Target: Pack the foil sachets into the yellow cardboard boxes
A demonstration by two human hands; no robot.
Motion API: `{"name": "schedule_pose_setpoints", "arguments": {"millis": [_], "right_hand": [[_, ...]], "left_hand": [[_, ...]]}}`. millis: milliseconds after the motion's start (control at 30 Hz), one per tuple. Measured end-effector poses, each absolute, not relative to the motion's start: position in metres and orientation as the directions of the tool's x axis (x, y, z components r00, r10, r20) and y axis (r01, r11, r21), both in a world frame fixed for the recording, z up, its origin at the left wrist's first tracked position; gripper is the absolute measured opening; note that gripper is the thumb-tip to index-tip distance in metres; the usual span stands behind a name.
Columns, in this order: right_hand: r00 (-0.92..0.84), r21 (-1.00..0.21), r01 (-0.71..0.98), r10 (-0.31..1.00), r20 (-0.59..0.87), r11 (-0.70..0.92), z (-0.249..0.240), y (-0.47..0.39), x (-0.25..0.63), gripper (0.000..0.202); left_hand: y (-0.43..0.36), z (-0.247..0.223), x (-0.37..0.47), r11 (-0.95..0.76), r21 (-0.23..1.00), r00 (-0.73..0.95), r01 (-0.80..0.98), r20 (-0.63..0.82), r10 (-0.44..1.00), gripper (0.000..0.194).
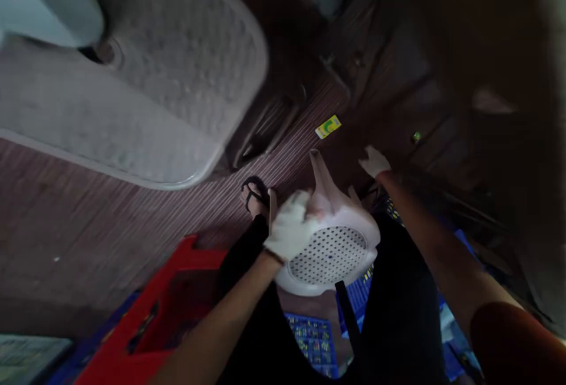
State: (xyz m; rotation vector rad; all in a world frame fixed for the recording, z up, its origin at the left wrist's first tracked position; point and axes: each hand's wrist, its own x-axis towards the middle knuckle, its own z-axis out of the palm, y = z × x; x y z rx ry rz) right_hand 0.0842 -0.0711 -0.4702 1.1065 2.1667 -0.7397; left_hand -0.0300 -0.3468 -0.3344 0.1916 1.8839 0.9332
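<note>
A pale plastic stool (329, 255) with a round, perforated seat is between my legs, one of its legs pointing forward. My left hand (289, 229), in a white glove, is over the left edge of the seat and appears to touch it. Motion smears its fingers, so their grip is unclear. Beyond the stool's right side, my right hand (375, 162) wears a white glove too. It is apart from the stool, fingers stretched out, with nothing seen in it.
A large grey-topped table (190, 78) fills the upper left. On the ribbed floor (145, 214) lies a yellow-green packet (328, 127). At lower left is a red plastic stool or crate (145, 314). Blue trays of small parts (316, 341) are below. Dark, blurred shapes occupy the right.
</note>
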Motion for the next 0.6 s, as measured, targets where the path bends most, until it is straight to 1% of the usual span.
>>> {"name": "schedule_pose_setpoints", "arguments": {"millis": [33, 67, 133, 200, 267, 367, 400, 500, 567, 600], "right_hand": [[-0.501, -0.190, 0.812, 0.491, -0.713, 0.552, -0.491, -0.071, 0.070, 0.054], [-0.523, -0.165, 0.771, 0.465, -0.714, 0.614, -0.510, -0.073, 0.053, 0.056], [-0.576, -0.173, 0.689, 0.387, -0.720, 0.704, -0.541, -0.081, 0.017, 0.059], [-0.584, -0.152, 0.659, 0.373, -0.721, 0.737, -0.562, -0.086, -0.016, 0.060], [-0.581, -0.121, 0.658, 0.399, -0.709, 0.743, -0.575, -0.089, -0.039, 0.060], [-0.575, -0.105, 0.670, 0.423, -0.701, 0.735, -0.589, -0.096, -0.056, 0.051], [-0.565, -0.107, 0.679, 0.425, -0.707, 0.726, -0.594, -0.099, -0.058, 0.049], [-0.523, -0.121, 0.723, 0.425, -0.739, 0.681, -0.607, -0.110, -0.057, 0.046], [-0.493, -0.140, 0.760, 0.423, -0.760, 0.635, -0.603, -0.118, -0.053, 0.053], [-0.481, -0.154, 0.779, 0.423, -0.768, 0.608, -0.596, -0.121, -0.050, 0.060]], "left_hand": [[-0.334, -0.343, -0.018, 0.713, 0.685, -0.434, -0.149, -0.693, 0.576, 0.035], [-0.324, -0.351, -0.010, 0.728, 0.681, -0.400, -0.081, -0.691, 0.602, 0.034], [-0.314, -0.360, -0.002, 0.731, 0.681, -0.373, -0.045, -0.690, 0.620, 0.036], [-0.314, -0.362, 0.000, 0.734, 0.679, -0.380, -0.016, -0.683, 0.624, 0.035], [-0.317, -0.361, -0.001, 0.739, 0.667, -0.333, 0.089, -0.680, 0.653, 0.032], [-0.319, -0.354, -0.003, 0.749, 0.542, -0.295, 0.381, -0.697, 0.654, 0.032], [-0.317, -0.352, -0.003, 0.736, 0.510, -0.278, 0.446, -0.702, 0.655, 0.034], [-0.312, -0.349, -0.003, 0.701, 0.470, -0.255, 0.536, -0.701, 0.666, 0.038], [-0.312, -0.350, -0.002, 0.679, 0.466, -0.258, 0.567, -0.682, 0.684, 0.038], [-0.313, -0.352, -0.001, 0.668, 0.463, -0.265, 0.583, -0.669, 0.694, 0.037]]}}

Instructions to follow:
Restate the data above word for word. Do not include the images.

Output for this exercise:
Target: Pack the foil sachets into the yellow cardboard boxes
A demonstration by two human hands; no robot.
Motion API: `{"name": "schedule_pose_setpoints", "arguments": {"millis": [_], "right_hand": [[_, ...]], "left_hand": [[_, ...]]}}`. millis: milliseconds after the motion's start (control at 30 Hz), one per tuple. Measured end-effector poses, each absolute, not relative to the motion's start: position in metres and orientation as the directions of the tool's x axis (x, y, z components r00, r10, r20) and y axis (r01, r11, r21), both in a world frame fixed for the recording, z up, its origin at the left wrist's first tracked position; gripper is the absolute measured opening; note that gripper is the thumb-tip to index-tip distance in metres; the usual span stands behind a name.
Columns, in this order: right_hand: r00 (-0.92..0.84), r21 (-1.00..0.21), r01 (-0.71..0.98), r10 (-0.31..1.00), r20 (-0.59..0.87), r11 (-0.70..0.92), z (-0.249..0.240), y (-0.47..0.39), x (-0.25..0.63), gripper (0.000..0.202); left_hand: y (-0.43..0.36), z (-0.247..0.223), x (-0.37..0.47), r11 (-0.95..0.76), r21 (-0.23..1.00), r00 (-0.73..0.95), r01 (-0.80..0.98), r20 (-0.63..0.82), r10 (-0.44..1.00), gripper (0.000..0.194).
State: (xyz m; rotation vector rad; all in a world frame fixed for the recording, z up, its origin at the left wrist's first tracked position; point and axes: each hand's wrist, its own x-axis towards the middle knuckle, its own z-axis out of the palm, y = z × x; x y z rx ry rz) right_hand 0.0842 -0.0711 -0.4702 1.1065 2.1667 -0.7397; left_hand -0.0300 -0.3468 -0.3344 0.1916 1.8839 0.9332
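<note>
A pale plastic stool (329, 255) with a round, perforated seat is between my legs, one of its legs pointing forward. My left hand (289, 229), in a white glove, is over the left edge of the seat and appears to touch it. Motion smears its fingers, so their grip is unclear. Beyond the stool's right side, my right hand (375, 162) wears a white glove too. It is apart from the stool, fingers stretched out, with nothing seen in it.
A large grey-topped table (190, 78) fills the upper left. On the ribbed floor (145, 214) lies a yellow-green packet (328, 127). At lower left is a red plastic stool or crate (145, 314). Blue trays of small parts (316, 341) are below. Dark, blurred shapes occupy the right.
</note>
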Motion for the next 0.6 s, as measured, targets where the path bends most, until it is straight to 1% of the usual span.
>>> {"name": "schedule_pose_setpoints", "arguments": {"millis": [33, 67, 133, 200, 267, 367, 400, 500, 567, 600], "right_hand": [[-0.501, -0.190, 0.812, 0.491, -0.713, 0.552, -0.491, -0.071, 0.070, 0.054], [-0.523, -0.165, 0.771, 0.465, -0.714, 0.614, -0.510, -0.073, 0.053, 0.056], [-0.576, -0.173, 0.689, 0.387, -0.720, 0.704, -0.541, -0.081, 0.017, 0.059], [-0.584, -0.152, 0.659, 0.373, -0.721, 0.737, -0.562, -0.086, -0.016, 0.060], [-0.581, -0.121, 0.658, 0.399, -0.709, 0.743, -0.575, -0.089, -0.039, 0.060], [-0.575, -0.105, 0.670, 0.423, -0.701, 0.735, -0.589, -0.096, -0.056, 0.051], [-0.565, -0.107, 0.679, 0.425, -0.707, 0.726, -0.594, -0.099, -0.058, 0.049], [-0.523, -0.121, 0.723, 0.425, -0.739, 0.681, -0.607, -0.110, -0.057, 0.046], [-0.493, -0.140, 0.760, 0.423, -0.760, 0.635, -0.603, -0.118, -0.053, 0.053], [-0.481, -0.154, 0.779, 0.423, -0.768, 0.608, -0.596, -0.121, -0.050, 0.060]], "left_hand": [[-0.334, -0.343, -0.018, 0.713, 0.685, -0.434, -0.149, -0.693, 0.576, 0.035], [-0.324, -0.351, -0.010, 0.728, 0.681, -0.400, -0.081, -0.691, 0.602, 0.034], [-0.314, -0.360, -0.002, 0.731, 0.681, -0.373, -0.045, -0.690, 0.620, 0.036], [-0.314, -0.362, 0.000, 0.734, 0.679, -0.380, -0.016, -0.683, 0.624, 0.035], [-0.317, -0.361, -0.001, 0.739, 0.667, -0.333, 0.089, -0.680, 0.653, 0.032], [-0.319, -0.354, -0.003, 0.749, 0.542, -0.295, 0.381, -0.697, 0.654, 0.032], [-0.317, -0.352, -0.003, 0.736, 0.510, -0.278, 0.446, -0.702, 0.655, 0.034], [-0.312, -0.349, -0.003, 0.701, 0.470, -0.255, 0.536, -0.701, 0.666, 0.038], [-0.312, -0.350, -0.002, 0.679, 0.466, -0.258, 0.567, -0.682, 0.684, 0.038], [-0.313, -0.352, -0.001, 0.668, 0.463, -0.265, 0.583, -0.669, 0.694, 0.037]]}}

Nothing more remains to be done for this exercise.